> [YOUR OBJECTIVE] Go through the data below and count every line that has the word "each". Return only the count.
◆ ◆ ◆ ◆ ◆
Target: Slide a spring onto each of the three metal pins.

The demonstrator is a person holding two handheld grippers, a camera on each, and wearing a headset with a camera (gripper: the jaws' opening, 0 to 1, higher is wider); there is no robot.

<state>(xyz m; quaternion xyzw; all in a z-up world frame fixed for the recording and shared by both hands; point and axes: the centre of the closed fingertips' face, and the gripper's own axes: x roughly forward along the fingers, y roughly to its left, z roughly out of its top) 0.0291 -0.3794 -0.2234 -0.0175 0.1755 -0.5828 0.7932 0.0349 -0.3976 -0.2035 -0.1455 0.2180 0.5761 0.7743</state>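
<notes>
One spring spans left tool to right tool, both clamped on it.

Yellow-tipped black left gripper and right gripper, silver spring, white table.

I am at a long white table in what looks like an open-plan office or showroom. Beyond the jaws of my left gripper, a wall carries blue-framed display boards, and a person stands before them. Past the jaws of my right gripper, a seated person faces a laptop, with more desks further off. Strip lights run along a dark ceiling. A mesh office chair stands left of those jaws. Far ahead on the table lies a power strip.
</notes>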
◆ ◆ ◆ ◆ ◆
> [OUTPUT FOR THIS TASK] 2